A monotheist deity is not omnipotent; he cannot be non-coherent, as most Atheists demand he must be. The deity is however, potent enough to create space-time and mass-energy as well as the functional laws that command the deterministic behavior of mass-energy within space-time, with the exception, of course, of living things.

A deity is omniscient of the character of man; existing outside of time might well give a viewpoint of all time, all at once, with the deity essentially viewing it all as we would history, simultaneously.
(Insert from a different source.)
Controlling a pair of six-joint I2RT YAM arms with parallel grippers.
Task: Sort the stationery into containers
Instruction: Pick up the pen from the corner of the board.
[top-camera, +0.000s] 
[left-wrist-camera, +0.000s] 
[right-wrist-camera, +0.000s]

The monotheist deity is “just” and that interferes with the Atheist narrative of not being “completely benevolent”. Omnibenevolence is destructive; Atheists and Leftists do not connect omnibenevolence with the consequences of over-indulgence and the de facto determinism (co-dependent slavery) which that produces. Justice, on the other hand, is constructive and a guide for personal development of beneficial character traits. The concept of “Grace” in Christianity is not the same as omnibenevolence as understood by the Left. Omnibenevolence would disallow all inconvenience to humans, especially suffering, evil, natural disaster, hunger, disease, etc., in other words, heaven on earth (a Humanist goal). Grace is forgiveness for personal failures.
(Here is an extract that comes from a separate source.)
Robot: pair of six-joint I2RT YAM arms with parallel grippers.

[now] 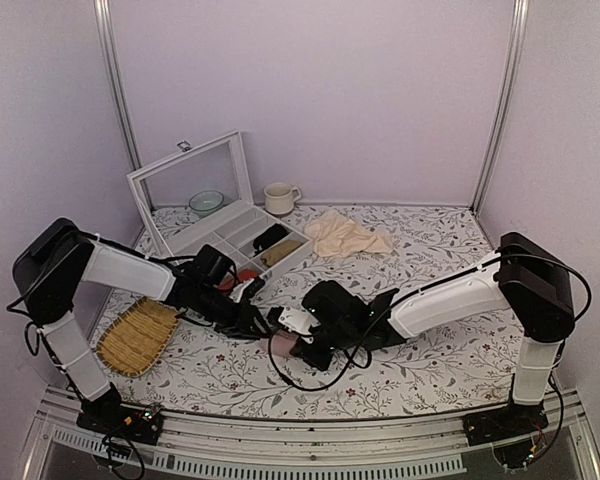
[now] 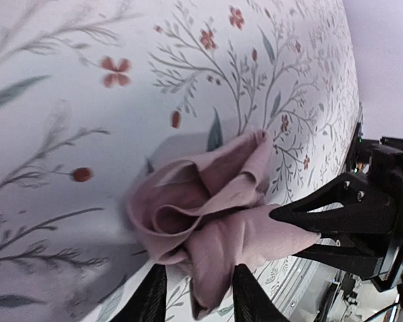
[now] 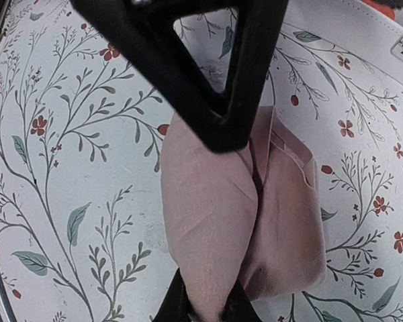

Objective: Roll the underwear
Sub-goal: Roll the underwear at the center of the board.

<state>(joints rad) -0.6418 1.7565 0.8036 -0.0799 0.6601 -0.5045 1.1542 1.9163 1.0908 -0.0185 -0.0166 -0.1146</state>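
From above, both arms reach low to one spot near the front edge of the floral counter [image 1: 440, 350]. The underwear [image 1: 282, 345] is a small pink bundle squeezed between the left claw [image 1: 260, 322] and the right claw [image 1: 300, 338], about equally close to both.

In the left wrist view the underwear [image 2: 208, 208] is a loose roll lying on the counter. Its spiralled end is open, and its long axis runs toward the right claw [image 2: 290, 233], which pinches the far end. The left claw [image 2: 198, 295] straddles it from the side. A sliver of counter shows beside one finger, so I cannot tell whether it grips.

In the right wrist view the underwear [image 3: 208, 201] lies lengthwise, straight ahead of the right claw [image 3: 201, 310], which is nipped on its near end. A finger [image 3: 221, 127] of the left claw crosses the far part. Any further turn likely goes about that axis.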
By declaring that he knows what “most Jews, Christians, and Muslims” believe or “have adhered to for many centuries”, Somin illuminates his irrationality. He cannot possibly know that, any more than he can “know” that there is no creating First Cause. This is not only irrational, it is ignorant, first of the subject (monotheism), second of the rules of thinking coherently. With this single statement, Somin steps off the firm ground of rational discourse, and into the murky swamp of irrationality.

2 comments:

Martin said...

Couple of related thoughts:

1) It seems that the contention that morality is grounded in a transcendental source external to humanity has nothing to do with whether one believes that that external source exists or not. If theism is true, then atheists act as parasites, adhering to the same (or similar) morality as theists even though they don't believe in the source of their morality. I.e., it's a question of ontology, not epistemology.

2) Fascinating paper here (PDF), arguing that Russell's Celestial Teapot is a disanalogy and why atheists do indeed need to have a replacement explanation. Well worth a read.

Stan said...

I have argued before that Atheists who do not behave a-theistically are actually either hypocrites or are deceptive, behaving contrarily to their fundamental belief system. This tends not to sit well...

And Russell's teapot is a false analogy in my opinion, because it uses a known false strawman (created for this express purpose) to compare to a hypothesis concerning metaphysical existence. By merely making the comparison, the poison is transferred to the hypothesis, regardless of the logical qualities of the hypothesis. It is an argument stopper, not a logical argument in itself.

As a fallacy it can be classified several ways: False analogy, Black and White Fallacy, Red Herring, Poisoning the Well, and even Ad Hominem, in the sense of attempting to destroy an argument using ridicule and derision. There might be more, but this is enough. The orbiting teapot should be convincing only to the most inexperience thinkers.

However, I will check out the paper, I always appreciate links, thanks. I am actually leery of requiring a new theory before allowing the rejection of an old one. It seems to me that old theories can be rejected on the basis of internal non-coherence regardless of the existence of a replacement theory.